WHAT IS EXPECTED:
Each line of the records must appear in your answer exactly, with no pictures.
====== THE DATA
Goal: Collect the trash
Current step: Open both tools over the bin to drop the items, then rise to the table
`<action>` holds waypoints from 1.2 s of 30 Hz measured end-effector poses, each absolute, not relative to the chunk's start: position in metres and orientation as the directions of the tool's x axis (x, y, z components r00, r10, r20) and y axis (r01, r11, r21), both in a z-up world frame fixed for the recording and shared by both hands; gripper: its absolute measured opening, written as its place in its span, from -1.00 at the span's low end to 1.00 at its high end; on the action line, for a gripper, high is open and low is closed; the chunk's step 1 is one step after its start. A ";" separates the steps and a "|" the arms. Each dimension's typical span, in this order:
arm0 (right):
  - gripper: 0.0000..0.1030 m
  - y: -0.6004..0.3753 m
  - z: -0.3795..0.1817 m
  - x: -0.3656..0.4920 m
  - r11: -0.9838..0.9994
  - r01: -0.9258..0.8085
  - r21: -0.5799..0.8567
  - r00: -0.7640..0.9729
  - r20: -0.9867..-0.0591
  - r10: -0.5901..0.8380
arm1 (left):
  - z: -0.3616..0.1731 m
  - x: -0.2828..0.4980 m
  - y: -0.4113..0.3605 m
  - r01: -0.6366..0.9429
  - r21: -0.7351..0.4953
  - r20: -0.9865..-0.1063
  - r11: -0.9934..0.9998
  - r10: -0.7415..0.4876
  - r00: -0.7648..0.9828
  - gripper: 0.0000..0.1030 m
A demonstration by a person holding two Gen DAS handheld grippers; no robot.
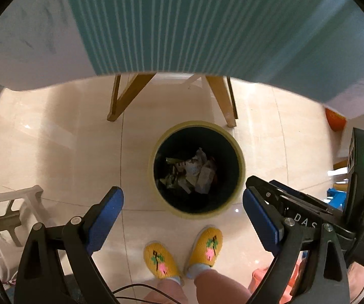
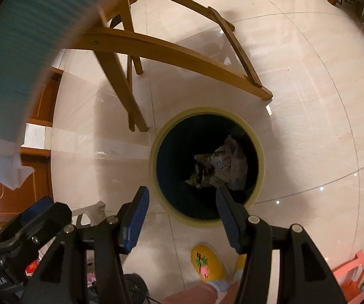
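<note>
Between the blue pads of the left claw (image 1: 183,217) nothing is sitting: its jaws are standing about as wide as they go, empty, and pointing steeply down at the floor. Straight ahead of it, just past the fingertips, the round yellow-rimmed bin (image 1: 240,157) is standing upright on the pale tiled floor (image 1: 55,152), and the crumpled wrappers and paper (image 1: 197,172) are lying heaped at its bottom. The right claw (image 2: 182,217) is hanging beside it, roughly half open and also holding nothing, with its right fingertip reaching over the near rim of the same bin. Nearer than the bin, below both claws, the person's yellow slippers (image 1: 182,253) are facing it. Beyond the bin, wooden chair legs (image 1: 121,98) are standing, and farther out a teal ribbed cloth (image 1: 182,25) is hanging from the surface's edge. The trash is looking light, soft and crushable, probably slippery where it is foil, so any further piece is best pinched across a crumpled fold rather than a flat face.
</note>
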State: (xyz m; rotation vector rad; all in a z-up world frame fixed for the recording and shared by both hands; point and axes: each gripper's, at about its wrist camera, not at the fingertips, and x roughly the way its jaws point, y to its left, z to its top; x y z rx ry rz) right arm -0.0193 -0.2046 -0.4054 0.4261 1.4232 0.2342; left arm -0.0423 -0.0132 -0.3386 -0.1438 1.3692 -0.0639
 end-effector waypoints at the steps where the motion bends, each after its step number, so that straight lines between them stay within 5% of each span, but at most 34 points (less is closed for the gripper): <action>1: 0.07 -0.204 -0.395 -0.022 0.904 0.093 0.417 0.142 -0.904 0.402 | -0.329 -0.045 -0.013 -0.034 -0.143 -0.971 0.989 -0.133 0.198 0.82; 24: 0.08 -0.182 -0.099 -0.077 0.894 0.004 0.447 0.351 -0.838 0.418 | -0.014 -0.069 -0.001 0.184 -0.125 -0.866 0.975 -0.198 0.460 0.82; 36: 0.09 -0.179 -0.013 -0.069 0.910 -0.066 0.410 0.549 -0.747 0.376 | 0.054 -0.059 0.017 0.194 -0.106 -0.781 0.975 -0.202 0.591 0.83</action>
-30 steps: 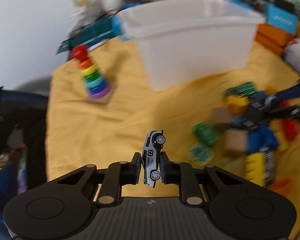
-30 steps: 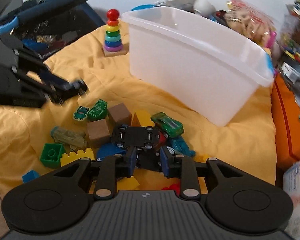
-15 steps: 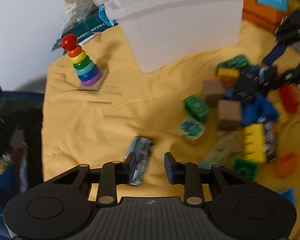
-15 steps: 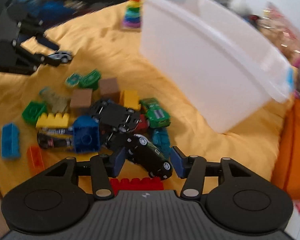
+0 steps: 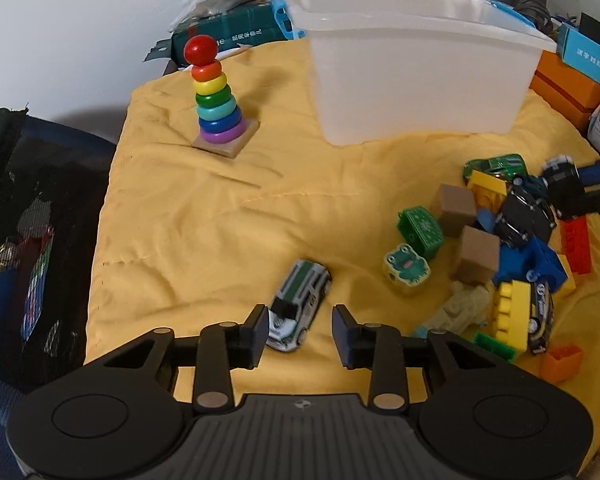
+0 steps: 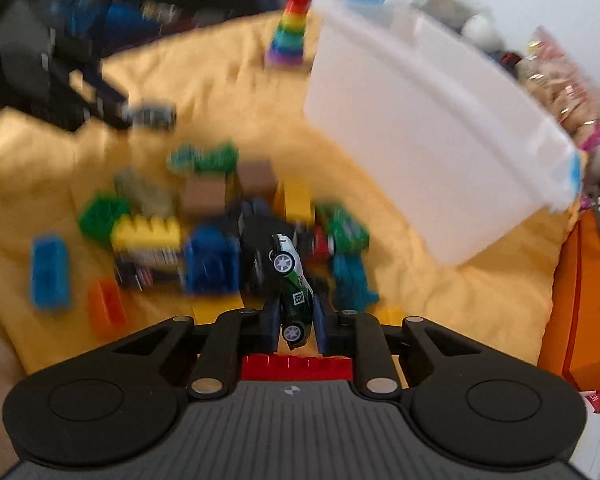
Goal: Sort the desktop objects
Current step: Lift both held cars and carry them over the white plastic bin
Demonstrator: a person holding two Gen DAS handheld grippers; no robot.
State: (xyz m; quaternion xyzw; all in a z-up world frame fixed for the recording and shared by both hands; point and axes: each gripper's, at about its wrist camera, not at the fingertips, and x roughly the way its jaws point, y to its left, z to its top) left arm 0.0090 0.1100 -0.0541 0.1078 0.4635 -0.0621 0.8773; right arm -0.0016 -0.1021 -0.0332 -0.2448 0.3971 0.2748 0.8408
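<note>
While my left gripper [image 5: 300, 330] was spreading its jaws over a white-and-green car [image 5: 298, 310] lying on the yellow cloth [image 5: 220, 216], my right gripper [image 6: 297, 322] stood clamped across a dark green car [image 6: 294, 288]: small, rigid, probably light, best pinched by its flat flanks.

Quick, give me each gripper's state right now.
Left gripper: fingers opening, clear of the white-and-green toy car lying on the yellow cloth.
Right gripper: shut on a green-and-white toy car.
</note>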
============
TASK ANSWER:
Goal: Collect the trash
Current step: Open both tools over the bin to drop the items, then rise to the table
`<action>` holds waypoints from 1.2 s of 30 Hz measured end-effector poses, each absolute, not relative to the chunk's start: position in metres and orientation as the directions of the tool's x axis (x, y, z components r00, r10, r20) and y axis (r01, r11, r21), both in a z-up world frame fixed for the recording and shared by both hands; gripper: its absolute measured opening, written as its place in its span, from -1.00 at the span's low end to 1.00 at its high end; on the action line, for a gripper, high is open and low is closed; the chunk's step 1 is one step after its start. A ";" separates the steps and a "|" the arms. Each dimension's typical span, in this order:
arm0 (right):
  - gripper: 0.0000..0.1030 m
  - y: -0.6004..0.3753 m
  - z: -0.3795..0.1817 m
  - x: -0.3656..0.4920 m
  - r11: -0.9838..0.9994
  - r01: -0.9258..0.8085
  - r21: -0.5799..0.8567
  - r00: -0.7640..0.9729
  - r20: -0.9867..-0.0591
  - r10: -0.5901..0.8380
arm1 (left):
  - z: -0.3616..0.1731 m
  - x: -0.2828..0.4980 m
  - y: -0.4113..0.3605 m
  - r01: -0.6366..0.9429
  - r21: -0.7351..0.4953
  - r20: -0.9865..-0.1063
  - r11: -0.9934..0.9998
  - r10: -0.7415..0.4876
  - r00: -0.7648..0.9828
  - gripper: 0.0000..0.1030 m
A demonstration by a person holding two Gen DAS handheld grippers; no robot.
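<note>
Between the blue pads of the left claw (image 1: 183,217) nothing is sitting: its jaws are standing about as wide as they go, empty, and pointing steeply down at the floor. Straight ahead of it, just past the fingertips, the round yellow-rimmed bin (image 1: 240,157) is standing upright on the pale tiled floor (image 1: 55,152), and the crumpled wrappers and paper (image 1: 197,172) are lying heaped at its bottom. The right claw (image 2: 182,217) is hanging beside it, roughly half open and also holding nothing, with its right fingertip reaching over the near rim of the same bin. Nearer than the bin, below both claws, the person's yellow slippers (image 1: 182,253) are facing it. Beyond the bin, wooden chair legs (image 1: 121,98) are standing, and farther out a teal ribbed cloth (image 1: 182,25) is hanging from the surface's edge. The trash is looking light, soft and crushable, probably slippery where it is foil, so any further piece is best pinched across a crumpled fold rather than a flat face.
</note>
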State: (xyz m; rotation vector rad; all in a z-up world frame fixed for the recording and shared by both hands; point and axes: each gripper's, at about its wrist camera, not at the fingertips, and x roughly the way its jaws point, y to its left, z to its top; x y z rx ry rz) right arm -0.0193 -0.2046 -0.4054 0.4261 1.4232 0.2342; left arm -0.0423 -0.0132 -0.3386 -0.1438 1.3692 -0.0639
 end-effector waypoints at the steps where the motion bends, each after its step number, so that straight lines between them stay within 5% of each span, but at most 34 points (less is closed for the gripper): <action>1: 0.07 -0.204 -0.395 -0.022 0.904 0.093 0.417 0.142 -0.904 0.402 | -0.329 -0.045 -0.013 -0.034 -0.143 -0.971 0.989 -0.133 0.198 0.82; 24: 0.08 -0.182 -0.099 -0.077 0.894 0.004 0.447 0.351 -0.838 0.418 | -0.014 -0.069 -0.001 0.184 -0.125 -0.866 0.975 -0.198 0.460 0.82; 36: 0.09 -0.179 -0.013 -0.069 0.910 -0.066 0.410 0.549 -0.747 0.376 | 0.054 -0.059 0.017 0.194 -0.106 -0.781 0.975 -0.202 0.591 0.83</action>
-30 steps: 
-30 steps: 
-15 steps: 
-15 steps: 
+0 steps: 
+0 steps: 
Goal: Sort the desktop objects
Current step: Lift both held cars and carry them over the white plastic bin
Demonstrator: a person holding two Gen DAS handheld grippers; no robot.
State: (xyz m; quaternion xyzw; all in a z-up world frame fixed for the recording and shared by both hands; point and axes: each gripper's, at about its wrist camera, not at the fingertips, and x roughly the way its jaws point, y to its left, z to its top) left arm 0.0090 0.1100 -0.0541 0.1078 0.4635 -0.0621 0.8773; right arm -0.0016 -0.1021 -0.0332 -0.2448 0.3971 0.2748 0.8408
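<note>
While my left gripper [image 5: 300, 330] was spreading its jaws over a white-and-green car [image 5: 298, 310] lying on the yellow cloth [image 5: 220, 216], my right gripper [image 6: 297, 322] stood clamped across a dark green car [image 6: 294, 288]: small, rigid, probably light, best pinched by its flat flanks.

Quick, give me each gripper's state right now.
Left gripper: fingers opening, clear of the white-and-green toy car lying on the yellow cloth.
Right gripper: shut on a green-and-white toy car.
</note>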

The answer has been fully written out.